• **Collected data**:
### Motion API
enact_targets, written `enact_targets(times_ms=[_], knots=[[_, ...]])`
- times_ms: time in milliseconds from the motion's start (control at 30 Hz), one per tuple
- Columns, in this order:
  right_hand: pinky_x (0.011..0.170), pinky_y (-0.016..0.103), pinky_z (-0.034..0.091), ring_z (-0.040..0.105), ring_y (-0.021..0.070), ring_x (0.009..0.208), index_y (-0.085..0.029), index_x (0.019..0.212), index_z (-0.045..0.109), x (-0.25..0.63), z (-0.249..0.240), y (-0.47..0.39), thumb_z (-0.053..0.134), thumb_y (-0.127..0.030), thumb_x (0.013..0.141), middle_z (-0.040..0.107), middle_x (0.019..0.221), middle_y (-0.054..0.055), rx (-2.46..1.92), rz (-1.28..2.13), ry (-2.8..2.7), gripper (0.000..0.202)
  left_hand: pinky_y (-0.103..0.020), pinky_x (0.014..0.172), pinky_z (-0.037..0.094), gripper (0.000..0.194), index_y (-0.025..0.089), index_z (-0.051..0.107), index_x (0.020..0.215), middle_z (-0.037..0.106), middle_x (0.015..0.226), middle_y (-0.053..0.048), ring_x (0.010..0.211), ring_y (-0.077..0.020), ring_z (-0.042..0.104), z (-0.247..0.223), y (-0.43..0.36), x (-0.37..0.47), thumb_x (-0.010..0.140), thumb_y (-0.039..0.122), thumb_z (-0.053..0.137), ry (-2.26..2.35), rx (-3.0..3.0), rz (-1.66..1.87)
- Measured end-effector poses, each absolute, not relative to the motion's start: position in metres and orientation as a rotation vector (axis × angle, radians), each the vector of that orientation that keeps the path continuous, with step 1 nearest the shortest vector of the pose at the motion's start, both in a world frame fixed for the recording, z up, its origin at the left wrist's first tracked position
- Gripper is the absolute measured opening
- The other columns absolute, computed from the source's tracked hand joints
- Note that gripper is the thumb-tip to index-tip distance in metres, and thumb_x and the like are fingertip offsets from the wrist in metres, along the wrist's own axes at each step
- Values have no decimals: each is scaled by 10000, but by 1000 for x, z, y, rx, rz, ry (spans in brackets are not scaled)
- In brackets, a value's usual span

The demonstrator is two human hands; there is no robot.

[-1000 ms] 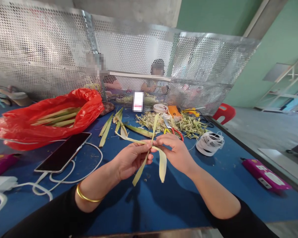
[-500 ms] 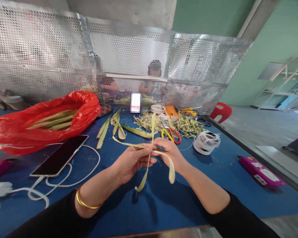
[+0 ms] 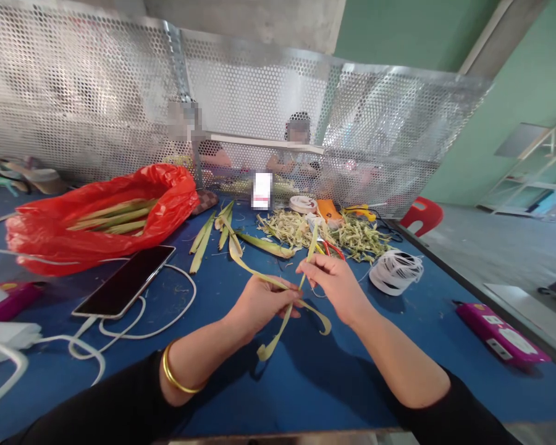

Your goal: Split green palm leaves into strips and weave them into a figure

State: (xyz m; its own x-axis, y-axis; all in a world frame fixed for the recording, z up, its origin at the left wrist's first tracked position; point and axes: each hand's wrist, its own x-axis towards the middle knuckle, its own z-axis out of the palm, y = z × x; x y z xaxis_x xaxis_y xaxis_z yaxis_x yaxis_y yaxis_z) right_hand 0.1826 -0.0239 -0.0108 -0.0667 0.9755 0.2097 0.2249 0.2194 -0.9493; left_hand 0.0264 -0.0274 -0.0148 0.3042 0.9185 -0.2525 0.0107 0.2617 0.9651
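My left hand (image 3: 269, 304) pinches two crossed pale green leaf strips (image 3: 275, 343) at their crossing, above the blue table. One strip runs from the far left to a curled end at the right; the other slants from upper right down to a curl near me. My right hand (image 3: 336, 281) is closed on the upright part of the slanting strip, just beyond the crossing. Behind it lie scissors (image 3: 334, 249) with red and yellow handles, partly hidden by the hand. Several loose leaves (image 3: 204, 240) lie beyond my left hand.
On the left are a red plastic bag (image 3: 37, 238) holding leaves, a phone (image 3: 125, 281) and white cables. A heap of leaf scraps (image 3: 361, 238) lies at the back. White cord (image 3: 395, 272) and a purple packet (image 3: 500, 334) sit right. A perforated metal screen (image 3: 254, 80) stands behind.
My right hand has shifted from the crossing up along the slanting strip, away from the left hand. The left hand still pinches the crossing. The view has turned slightly left.
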Motion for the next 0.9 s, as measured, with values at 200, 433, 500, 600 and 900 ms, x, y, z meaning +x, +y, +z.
enact_targets(times_ms=[200,433,500,600,900], knots=[[546,261,408,491,110,521,-166,675,636,181,-13,-24,616,-332,796,537,568,-27,-1101,929,-1409,206,-185,432,405,96,133,654,605,693,569,-68,471,-137,625,-17,-27,24,693,170,653,1098,1272,825],[587,262,448,542,124,564,-197,690,548,179,-7,-36,575,-263,849,552,595,-25,-1115,474,-1446,174,-194,419,417,221,120,690,640,692,570,-93,457,-145,612,-30,-19,23,695,333,692,1234,1222,843],[617,278,466,583,142,612,-207,757,562,176,-7,-43,552,-221,862,606,656,0,-1094,250,-1545,107,-205,422,428,241,118,686,613,675,542,-86,447,-151,609,-31,-19,24,684,348,704,1232,1185,893],[717,303,479,634,163,745,-218,855,578,170,-10,-50,536,-126,852,678,792,34,-904,-79,-1858,101,-207,423,425,233,130,637,532,616,471,-37,420,-136,576,-27,-23,24,666,304,712,1196,1115,948],[804,350,428,612,155,731,-208,865,607,166,-15,-49,500,-115,861,687,799,30,-851,-325,-2191,142,-191,556,496,72,100,675,706,657,638,-44,561,-109,601,-15,-19,15,674,145,629,882,701,854]])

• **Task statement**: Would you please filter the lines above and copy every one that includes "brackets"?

• **Expected answer**:
- Values have no decimals: each is scaled by 10000, but by 1000 for x, z, y, rx, rz, ry (spans in brackets are not scaled)
- In brackets, a value's usual span

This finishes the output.